La CAN du Mali s’est achevée en quart de finale par une défaite logique (1-0) face au Sénégal, deuxième nation africaine au classement FIFA. Un parcours au bilan très mitigé, qui pose aujourd’hui une question centrale : quel avenir pour Tom Saintfiet à la tête de la sélection malienne ?

Sous sa direction, le Mali semble avoir perdu une partie de son identité de jeu. Historiquement joueuse et technique, la sélection est devenue une équipe spécialisée dans les blocs bas, cherchant avant tout à subir avant d’espérer exploiter de rares transitions. Un choix assumé, mais qui a profondément limité l’expression du talent malien.

Les difficultés offensives, déjà récurrentes depuis près de dix ans, se sont même aggravées durant ce tournoi. Le Mali a affiché moins de 20 % de frappes cadrées sur l’ensemble de la CAN, un chiffre alarmant qui illustre l’incapacité chronique de l’équipe à se projeter et à se créer des occasions franches.

À cela s’ajoute une agressivité excessive. En seulement cinq matchs, les Aigles ont récolté 15 cartons jaunes et 3 cartons rouges, avec un pic inquiétant face à la Tunisie où le Mali a commis 29 fautes. Une intensité mal maîtrisée, souvent synonyme de frustration plus que de véritable engagement collectif.

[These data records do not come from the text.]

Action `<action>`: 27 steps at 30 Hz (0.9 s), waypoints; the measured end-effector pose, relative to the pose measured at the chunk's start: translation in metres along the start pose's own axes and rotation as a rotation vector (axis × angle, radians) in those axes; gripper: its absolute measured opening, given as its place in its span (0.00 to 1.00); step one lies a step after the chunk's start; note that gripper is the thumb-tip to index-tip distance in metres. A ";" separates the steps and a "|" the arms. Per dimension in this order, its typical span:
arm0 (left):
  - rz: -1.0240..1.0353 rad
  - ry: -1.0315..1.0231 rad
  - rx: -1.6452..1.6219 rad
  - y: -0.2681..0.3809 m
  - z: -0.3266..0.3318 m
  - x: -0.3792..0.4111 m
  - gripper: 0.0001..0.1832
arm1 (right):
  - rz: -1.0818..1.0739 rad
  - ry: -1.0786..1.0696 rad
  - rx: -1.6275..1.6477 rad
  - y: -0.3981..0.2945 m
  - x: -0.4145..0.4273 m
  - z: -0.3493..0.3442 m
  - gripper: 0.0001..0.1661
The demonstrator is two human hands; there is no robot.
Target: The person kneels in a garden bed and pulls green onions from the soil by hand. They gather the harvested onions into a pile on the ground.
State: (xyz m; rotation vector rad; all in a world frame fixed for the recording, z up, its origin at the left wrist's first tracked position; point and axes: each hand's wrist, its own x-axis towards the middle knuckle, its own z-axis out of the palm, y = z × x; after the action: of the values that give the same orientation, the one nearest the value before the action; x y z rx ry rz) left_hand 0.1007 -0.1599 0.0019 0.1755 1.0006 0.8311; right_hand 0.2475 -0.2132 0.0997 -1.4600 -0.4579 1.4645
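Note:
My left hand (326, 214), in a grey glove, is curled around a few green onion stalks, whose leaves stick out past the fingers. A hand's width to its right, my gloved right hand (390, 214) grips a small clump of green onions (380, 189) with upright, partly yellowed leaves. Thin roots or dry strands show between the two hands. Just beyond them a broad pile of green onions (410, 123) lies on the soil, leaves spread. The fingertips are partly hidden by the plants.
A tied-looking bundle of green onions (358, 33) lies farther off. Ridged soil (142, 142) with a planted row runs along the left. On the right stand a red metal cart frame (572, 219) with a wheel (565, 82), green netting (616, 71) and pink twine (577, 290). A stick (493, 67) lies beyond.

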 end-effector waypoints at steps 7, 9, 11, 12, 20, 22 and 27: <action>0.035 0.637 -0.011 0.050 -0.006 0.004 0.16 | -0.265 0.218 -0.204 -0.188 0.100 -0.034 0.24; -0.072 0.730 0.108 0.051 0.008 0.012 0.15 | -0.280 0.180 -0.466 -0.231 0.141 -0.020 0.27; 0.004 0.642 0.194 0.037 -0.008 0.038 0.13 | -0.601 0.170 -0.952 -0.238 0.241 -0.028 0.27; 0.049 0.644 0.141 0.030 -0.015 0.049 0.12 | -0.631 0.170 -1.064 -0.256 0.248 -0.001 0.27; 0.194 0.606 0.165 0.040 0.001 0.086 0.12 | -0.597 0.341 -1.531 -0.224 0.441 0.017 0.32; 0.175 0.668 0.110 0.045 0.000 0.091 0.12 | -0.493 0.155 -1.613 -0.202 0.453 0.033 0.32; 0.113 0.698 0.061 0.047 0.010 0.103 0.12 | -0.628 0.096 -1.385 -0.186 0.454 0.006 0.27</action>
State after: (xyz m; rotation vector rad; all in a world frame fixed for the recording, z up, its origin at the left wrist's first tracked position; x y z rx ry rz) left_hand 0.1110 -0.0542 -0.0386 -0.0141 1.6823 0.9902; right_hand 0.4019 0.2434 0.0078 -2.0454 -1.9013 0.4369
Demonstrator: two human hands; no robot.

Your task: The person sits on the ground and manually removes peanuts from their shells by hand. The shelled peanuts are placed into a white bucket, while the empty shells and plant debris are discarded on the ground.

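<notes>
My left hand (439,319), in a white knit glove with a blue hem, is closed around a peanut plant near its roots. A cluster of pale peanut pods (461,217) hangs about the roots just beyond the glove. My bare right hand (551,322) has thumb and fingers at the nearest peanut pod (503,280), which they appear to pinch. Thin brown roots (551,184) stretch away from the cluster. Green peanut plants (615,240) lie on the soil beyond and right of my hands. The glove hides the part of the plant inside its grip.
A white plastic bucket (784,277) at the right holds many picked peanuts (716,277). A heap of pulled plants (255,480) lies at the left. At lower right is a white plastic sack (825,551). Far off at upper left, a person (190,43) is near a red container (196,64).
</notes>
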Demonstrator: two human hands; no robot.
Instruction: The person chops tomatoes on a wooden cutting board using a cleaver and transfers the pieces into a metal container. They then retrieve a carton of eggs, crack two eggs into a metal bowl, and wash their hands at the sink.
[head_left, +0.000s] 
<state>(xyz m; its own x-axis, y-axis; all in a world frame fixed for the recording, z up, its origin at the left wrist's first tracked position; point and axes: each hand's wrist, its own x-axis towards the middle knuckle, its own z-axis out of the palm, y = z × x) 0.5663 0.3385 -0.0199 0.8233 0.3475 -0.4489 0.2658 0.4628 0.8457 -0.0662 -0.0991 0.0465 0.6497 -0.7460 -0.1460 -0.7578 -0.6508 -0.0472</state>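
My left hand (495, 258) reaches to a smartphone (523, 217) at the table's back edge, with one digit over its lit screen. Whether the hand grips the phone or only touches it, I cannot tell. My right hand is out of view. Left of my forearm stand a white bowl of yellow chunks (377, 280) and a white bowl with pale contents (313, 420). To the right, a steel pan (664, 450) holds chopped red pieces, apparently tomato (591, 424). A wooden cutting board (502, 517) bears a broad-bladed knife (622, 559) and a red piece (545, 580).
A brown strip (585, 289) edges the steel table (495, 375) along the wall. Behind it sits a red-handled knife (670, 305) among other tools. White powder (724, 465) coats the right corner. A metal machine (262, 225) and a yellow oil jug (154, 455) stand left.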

Sur le plan tactique, plusieurs choix interrogent. En plus de ne pas produire de jeu, Tom Saintfiet a souvent aligné des joueurs à des postes qu’ils ne maîtrisent pas. Mamadou Sangaré et Mahamadou Doumbia ont ainsi été utilisés sur les côtés, un positionnement qui a bridé leur talent et réduit leur impact. Yves Bissouma et Amadou Haïdara, de leur côté, manquaient clairement de rythme, sans que des alternatives ne soient réellement installées. La liste finale elle-même a posé question, notamment avec l’absence d’un arrière gauche sur lequel le staff pouvait réellement compter.

Au final, il y a eu trop d’erreurs dans la gestion du groupe et dans la production footballistique pour voir, à ce stade, en Tom Saintfiet un technicien capable de faire véritablement progresser cette équipe à court terme.

Cependant, tout n’est pas à jeter. Le Mali a montré une solidité défensive qu’on ne lui connaissait pas. Les Aigles ont affronté trois équipes mondialistes et n’ont perdu qu’un seul match durant la compétition. Les joueurs se sont également montrés plus engagés, même si cet engagement s’est parfois transformé en excès d’agressivité.

Il faut aussi rappeler un élément important : Tom Saintfiet découvrait en grande partie son groupe. La majorité des joueurs sont nouveaux dans cette équipe, et le temps d’adaptation est un facteur que l’on ne peut ignorer. Le football demande de la continuité, et au Mali, l’organisation structurelle n’est pas toujours optimale. Dans ce contexte, remplacer l’entraîneur n’est pas forcément une garantie d’amélioration immédiate.

La sélection disposera d’environ neuf mois pour préparer les éliminatoires de la prochaine CAN. Il serait peut-être plus judicieux de s’appuyer sur un entraîneur qui connaît désormais son groupe, ses forces et ses faiblesses, et qui pourra effectuer les retouches nécessaires pour rendre l’équipe plus compétitive.

La décision à venir devra être réfléchie, lucide et tournée vers un objectif clair : redonner au Mali une identité de jeu à la hauteur de son talent.